Output only the lines below from the one holding "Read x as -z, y" down to the one holding "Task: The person", both end lines included and every picture dropped.
======== Task input ========
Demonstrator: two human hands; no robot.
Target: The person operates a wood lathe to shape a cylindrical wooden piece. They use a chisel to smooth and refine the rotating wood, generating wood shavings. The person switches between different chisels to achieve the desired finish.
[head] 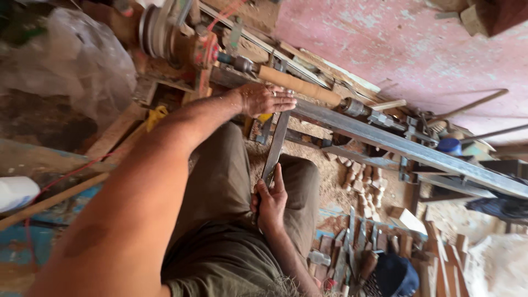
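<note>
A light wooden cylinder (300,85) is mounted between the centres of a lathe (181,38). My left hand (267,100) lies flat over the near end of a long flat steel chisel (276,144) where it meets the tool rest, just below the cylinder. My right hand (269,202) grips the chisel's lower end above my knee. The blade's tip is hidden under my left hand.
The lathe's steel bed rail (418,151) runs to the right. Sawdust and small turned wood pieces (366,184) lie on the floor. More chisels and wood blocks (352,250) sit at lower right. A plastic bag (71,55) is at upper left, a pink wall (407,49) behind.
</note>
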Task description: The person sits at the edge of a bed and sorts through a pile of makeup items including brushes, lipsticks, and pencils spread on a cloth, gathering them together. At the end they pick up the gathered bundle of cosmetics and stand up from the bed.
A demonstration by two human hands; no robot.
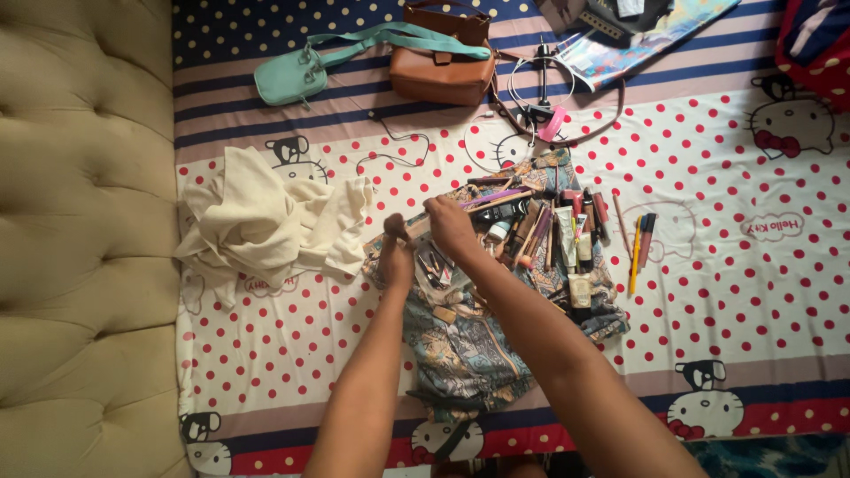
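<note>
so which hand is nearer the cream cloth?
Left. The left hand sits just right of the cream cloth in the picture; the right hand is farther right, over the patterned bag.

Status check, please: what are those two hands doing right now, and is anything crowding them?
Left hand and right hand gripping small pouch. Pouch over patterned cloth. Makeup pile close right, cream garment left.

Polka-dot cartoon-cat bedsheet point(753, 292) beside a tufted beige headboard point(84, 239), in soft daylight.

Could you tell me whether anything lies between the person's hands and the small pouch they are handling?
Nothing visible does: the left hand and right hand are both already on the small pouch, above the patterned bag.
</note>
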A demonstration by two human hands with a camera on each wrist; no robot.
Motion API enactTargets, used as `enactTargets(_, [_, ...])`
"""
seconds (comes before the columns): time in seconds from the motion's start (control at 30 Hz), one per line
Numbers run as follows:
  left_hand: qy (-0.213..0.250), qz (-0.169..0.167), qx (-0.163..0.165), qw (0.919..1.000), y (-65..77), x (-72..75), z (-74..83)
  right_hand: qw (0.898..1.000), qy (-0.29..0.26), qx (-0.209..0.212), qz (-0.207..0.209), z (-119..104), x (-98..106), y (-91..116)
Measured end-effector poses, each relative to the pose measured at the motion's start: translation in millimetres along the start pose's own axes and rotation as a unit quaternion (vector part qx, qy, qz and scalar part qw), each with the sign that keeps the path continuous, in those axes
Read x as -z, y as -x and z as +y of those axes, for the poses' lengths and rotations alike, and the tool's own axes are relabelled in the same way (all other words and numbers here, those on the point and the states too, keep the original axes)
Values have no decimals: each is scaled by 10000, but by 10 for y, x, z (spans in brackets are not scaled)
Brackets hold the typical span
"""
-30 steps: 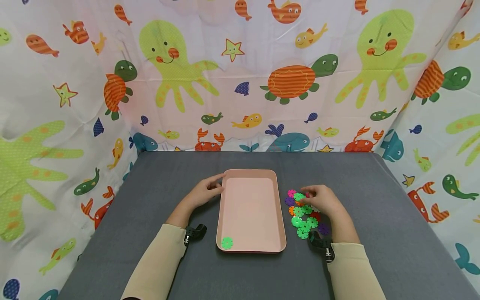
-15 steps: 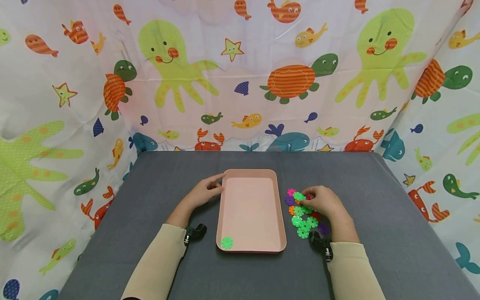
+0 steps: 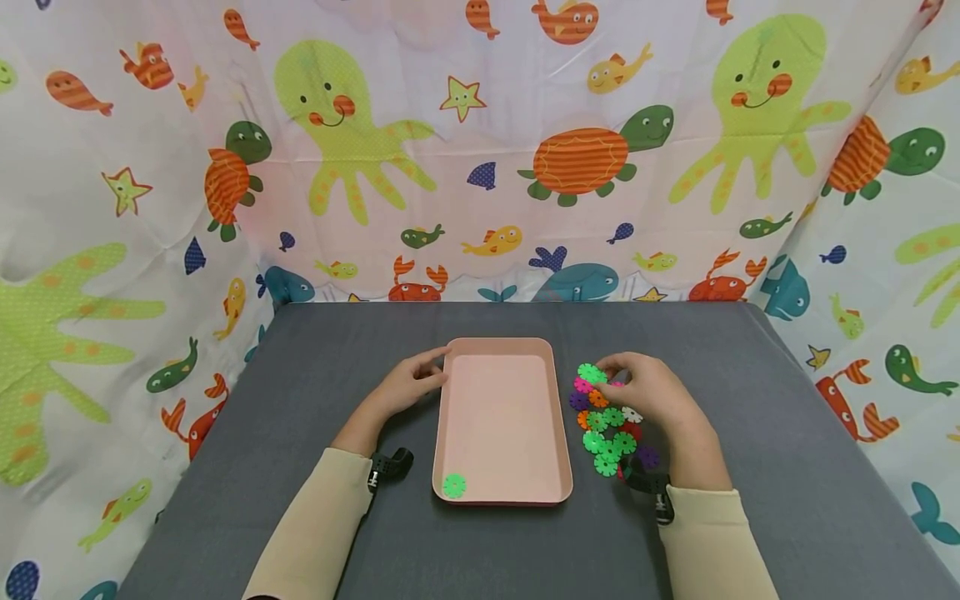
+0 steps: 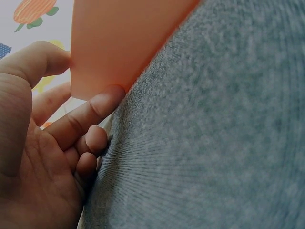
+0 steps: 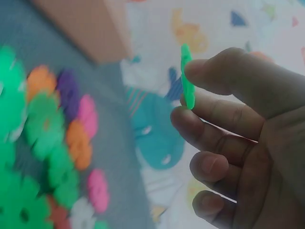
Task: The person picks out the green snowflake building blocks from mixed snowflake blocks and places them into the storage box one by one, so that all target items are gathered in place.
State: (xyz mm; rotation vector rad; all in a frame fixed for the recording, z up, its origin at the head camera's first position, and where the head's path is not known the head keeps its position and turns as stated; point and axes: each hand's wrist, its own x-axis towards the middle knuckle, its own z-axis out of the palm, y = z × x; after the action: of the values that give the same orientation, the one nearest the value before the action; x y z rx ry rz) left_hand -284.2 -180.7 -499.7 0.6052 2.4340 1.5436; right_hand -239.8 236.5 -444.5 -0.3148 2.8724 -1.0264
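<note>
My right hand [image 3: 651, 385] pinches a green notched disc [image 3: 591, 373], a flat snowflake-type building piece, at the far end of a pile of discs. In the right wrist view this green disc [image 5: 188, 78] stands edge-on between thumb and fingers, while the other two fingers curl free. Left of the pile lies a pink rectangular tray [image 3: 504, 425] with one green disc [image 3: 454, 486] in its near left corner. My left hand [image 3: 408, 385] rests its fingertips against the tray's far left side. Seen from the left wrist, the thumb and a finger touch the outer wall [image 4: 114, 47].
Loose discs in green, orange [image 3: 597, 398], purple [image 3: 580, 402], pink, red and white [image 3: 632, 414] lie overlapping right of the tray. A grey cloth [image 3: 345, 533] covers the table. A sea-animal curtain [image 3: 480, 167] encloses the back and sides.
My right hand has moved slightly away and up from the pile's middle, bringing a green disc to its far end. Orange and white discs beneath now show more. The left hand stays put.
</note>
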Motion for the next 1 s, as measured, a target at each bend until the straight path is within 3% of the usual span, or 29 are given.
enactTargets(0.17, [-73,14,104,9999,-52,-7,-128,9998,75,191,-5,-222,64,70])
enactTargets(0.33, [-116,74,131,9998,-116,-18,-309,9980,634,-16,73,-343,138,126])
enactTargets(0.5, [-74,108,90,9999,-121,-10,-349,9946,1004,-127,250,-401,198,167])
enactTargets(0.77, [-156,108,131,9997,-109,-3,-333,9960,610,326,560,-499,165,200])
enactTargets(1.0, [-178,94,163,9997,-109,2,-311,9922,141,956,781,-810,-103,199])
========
_Exercise answer_:
Read x as -z, y as -x and z as +y of those axes, for the poses' lengths and rotations alike, and the tool's own axes are relabelled in the same way (all other words and numbers here, those on the point and the states too, keep the original axes)
Values have no decimals: each is scaled by 10000, but by 10 for y, x, z (spans in brackets are not scaled)
Brackets hold the typical span
"""
-30 steps: 
-15 steps: 
+0 steps: 
+0 steps: 
+0 steps: 
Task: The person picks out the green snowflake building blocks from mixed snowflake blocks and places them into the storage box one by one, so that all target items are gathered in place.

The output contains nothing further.